> **Problem to work on**:
Copy the lines below that contain "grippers".

________________________________________

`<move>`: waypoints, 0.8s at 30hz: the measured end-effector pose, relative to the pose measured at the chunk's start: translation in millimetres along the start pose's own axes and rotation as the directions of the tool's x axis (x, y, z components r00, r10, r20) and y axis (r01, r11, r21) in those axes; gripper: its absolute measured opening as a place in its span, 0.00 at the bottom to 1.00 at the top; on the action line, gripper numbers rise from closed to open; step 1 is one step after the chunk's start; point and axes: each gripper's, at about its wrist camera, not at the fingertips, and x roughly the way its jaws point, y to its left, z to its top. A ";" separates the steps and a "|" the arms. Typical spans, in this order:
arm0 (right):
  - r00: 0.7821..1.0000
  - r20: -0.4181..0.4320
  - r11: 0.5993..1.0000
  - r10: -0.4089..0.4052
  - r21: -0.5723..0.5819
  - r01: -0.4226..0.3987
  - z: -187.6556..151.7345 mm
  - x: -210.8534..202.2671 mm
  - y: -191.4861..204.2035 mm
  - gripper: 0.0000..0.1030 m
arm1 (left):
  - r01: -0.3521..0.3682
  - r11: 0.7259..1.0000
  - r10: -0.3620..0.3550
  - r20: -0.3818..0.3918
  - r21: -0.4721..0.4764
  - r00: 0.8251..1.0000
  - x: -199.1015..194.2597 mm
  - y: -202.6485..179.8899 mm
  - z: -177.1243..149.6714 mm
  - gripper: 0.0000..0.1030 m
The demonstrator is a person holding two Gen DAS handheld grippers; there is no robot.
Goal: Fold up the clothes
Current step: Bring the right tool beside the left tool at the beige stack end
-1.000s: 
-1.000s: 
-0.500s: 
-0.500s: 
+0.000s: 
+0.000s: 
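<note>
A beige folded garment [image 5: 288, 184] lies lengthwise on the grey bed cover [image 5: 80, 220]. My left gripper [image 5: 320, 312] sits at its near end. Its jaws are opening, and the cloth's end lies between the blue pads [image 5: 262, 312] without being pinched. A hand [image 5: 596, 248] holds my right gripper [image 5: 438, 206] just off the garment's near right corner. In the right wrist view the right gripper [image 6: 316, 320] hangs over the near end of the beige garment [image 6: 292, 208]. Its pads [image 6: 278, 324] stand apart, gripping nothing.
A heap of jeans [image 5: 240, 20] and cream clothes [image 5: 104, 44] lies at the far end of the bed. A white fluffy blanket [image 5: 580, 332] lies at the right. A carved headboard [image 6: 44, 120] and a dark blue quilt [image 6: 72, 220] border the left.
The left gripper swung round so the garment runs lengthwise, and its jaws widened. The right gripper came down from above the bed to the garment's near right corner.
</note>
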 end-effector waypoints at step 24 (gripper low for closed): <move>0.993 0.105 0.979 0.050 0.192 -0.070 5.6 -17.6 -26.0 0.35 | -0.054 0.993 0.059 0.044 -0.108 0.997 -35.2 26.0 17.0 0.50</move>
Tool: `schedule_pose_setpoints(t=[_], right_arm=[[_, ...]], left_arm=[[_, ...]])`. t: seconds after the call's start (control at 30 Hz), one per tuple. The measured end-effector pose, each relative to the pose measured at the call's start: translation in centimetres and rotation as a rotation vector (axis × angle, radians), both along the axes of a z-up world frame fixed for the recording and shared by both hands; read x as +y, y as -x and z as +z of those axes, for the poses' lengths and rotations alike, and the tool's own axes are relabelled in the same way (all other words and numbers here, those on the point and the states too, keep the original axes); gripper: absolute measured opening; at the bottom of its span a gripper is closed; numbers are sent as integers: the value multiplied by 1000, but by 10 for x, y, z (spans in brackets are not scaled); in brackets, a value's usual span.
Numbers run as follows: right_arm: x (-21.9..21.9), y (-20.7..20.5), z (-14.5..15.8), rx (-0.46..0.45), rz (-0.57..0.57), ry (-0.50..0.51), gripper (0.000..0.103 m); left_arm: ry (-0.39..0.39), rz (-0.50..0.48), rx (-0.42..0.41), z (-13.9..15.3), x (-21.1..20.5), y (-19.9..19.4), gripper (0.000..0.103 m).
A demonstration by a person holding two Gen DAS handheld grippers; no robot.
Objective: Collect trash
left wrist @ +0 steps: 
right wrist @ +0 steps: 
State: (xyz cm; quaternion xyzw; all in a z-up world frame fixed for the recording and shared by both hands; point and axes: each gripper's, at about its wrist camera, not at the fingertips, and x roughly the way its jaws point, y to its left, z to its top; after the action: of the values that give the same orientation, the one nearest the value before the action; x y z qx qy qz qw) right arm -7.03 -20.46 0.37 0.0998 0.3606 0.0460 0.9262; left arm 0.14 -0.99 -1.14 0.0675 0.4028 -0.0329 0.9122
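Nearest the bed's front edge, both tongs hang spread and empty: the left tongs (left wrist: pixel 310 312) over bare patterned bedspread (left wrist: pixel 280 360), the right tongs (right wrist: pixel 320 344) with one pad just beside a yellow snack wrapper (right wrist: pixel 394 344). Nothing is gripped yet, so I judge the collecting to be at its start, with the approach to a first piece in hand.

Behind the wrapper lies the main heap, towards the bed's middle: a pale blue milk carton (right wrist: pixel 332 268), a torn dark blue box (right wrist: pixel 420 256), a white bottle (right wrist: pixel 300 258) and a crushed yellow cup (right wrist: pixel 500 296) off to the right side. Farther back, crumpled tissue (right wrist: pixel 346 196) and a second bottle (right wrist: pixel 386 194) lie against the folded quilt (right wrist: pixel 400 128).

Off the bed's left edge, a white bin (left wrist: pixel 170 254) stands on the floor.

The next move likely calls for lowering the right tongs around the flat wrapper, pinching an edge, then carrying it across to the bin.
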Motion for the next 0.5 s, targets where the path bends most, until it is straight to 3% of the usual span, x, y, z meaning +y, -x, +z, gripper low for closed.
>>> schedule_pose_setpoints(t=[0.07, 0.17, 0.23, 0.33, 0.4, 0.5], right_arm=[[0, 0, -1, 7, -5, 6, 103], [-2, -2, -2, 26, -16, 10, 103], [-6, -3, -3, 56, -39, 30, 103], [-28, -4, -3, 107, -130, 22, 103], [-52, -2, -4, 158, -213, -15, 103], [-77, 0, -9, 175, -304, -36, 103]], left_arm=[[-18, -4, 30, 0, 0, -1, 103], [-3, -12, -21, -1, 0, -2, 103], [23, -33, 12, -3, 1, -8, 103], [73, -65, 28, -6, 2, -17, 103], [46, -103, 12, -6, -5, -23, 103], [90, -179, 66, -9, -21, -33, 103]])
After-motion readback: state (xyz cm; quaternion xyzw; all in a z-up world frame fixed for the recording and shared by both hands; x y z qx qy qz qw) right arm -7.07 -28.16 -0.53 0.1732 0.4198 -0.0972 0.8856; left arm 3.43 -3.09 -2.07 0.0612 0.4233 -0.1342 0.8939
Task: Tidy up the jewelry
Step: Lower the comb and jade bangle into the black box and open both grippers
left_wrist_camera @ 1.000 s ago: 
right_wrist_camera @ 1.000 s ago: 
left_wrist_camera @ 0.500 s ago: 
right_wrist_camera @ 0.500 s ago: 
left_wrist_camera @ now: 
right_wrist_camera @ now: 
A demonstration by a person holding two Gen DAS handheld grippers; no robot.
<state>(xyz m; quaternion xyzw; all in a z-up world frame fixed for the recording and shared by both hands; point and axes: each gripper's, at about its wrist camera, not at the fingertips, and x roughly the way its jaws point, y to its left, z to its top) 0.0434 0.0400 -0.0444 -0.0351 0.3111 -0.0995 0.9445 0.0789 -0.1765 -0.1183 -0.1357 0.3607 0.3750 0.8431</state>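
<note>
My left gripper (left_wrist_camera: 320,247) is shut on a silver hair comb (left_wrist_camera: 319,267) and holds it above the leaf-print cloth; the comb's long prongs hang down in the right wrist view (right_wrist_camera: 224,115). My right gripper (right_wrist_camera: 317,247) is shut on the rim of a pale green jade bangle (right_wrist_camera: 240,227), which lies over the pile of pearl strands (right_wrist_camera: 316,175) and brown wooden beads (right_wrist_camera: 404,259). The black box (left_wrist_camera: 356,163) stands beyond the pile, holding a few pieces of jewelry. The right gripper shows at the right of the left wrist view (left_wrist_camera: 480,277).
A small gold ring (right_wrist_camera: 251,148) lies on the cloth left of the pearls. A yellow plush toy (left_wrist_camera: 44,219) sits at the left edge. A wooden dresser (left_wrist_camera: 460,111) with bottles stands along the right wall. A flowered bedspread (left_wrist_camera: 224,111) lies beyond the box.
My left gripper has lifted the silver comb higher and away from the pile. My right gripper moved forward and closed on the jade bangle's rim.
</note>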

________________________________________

> **Finished task**:
The demonstrator is a person holding two Gen DAS handheld grippers; there is no robot.
A demonstration by a person holding two Gen DAS handheld grippers; no robot.
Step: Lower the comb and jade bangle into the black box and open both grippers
A demonstration by a person holding two Gen DAS handheld grippers; no robot.

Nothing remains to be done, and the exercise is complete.